This is not the first time that contradictory results on birth outcomes after disasters have been observed. In addition to some inconsistency in findings between different disasters [9,21], there have also been contradictory findings after the same disaster, as seen in the literature on Hurricane Katrina [11,15,17,41]. Recent studies on Hurricane Katrina have suggested that rapid population changes and differing risk profiles of the remaining population may have contributed to null findings, or even apparent reductions in risk of adverse birth outcomes [15,41], highlighting the need for disaster effects on birth outcomes to be considered in relation to potential population changes [15]. In this regard, we must recognize that large population shifts in Fukushima Prefecture have been documented since the 2011 disaster [42], and Minamisoma City in particular has experienced dramatic population loss, from 71,561 to approximately 10,000 within the first month of the disaster [43]. There has been slow population return to the city after the disaster, particularly in adult women [44]. We can speculate that one reason for null results observed in this study may have been the risk profile of the post-disaster population, which may have differed from the pre-disaster population (i.e., those at the highest risk of adverse birth outcomes may have been unable to return to the city after evacuation, as was speculated after Hurricane Katrina [15], and thus would not have been included in this study). The potential for population changes to influence results of birth outcome studies following disasters further underscores the need to understand any socioeconomic shifts in pre- and post-disaster populations, and how post-disaster adverse birth outcomes may relate to underlying population risks, in future studies.
Although this study found no changes in birth outcomes after the Fukushima nuclear disaster, our results suggest post-disaster changes in maternal demographics.

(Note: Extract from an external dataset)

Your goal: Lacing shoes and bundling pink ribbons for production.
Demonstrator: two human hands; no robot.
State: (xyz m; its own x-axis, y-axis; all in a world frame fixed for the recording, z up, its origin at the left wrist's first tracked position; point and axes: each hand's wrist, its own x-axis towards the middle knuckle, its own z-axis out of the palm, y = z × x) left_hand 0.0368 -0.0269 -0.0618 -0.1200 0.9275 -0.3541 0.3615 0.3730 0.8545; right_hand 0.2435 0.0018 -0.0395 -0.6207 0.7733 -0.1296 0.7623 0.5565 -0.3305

There were statistically significant increases in the proportions of first-time mothers (p < 0.001), and in the proportions of mothers >35 years of age after the disaster (p < 0.05) (Table 1). This change is likely to be related to post-disaster population shifts as discussed above [44], with many women of reproductive age leaving to live elsewhere (either temporarily or permanently), and may also reflect a decision to delay childbirth on the part of women who remained in the area, as suggested by increased maternal age in the post-disaster period. Economic instability, community tensions and separation of families are issues that have been observed in post-disaster Fukushima [25,45], and all could have reduced social and economic resources available to women in disaster-affected areas—changes which could be speculated to have impacted fertility decisions being made in the study context. While it is unclear why the proportions of mothers with previous deliveries decreased (and first-time mothers increased) after the disaster, particularly in 2014 (Table 1), it could be hypothesized that anxiety or fear of radiation [46] may have influenced fertility decisions, potentially in different ways between women who already had children and those who did not. We also should consider that there may have been specific mental health impacts of the disaster to mothers; a recent study found high rates of depressive symptoms among mothers who were pregnant in 2010 or 2011 in Fukushima Prefecture [47], with particularly high rates in Soso District compared to other areas of Fukushima [47]. Depressive symptoms in women with deliveries around the time of the disaster may be related to the lower proportions of repeat pregnancies observed in the post-disaster period of the present study, as mothers experiencing depressive symptoms may have been less likely to want or try for repeat pregnancies. However, there is still limited information on the drivers of fertility decisions and maternal demographics following the Fukushima disaster, and nuclear disasters in general, and these areas deserve further research beyond our speculations here.
Japan is the most rapidly ageing country in the world, and had fertility rates below replacement levels since before the 2011 triple disaster [48]. We could not find any previous research that has discussed the ways in which disaster impacts on fertility patterns and birth outcomes may differ in baseline low fertility settings compared to high fertility settings, and we suggest that additional research in this area may be valuable, particularly as disasters are expected to happen more frequently in the future [49], and will more often hit low fertility countries as they continue to increase. The pathways of disasters effects on birth outcomes are still not conclusively understood, and could be hypothesized to function differently in low fertility vs. high fertility contexts. In this regard, Japan is representative of the global phenomenon of population ageing and declining fertility rates [48], and further assessment of the predictors of post-disaster fertility trends and birth outcomes in this context may be useful.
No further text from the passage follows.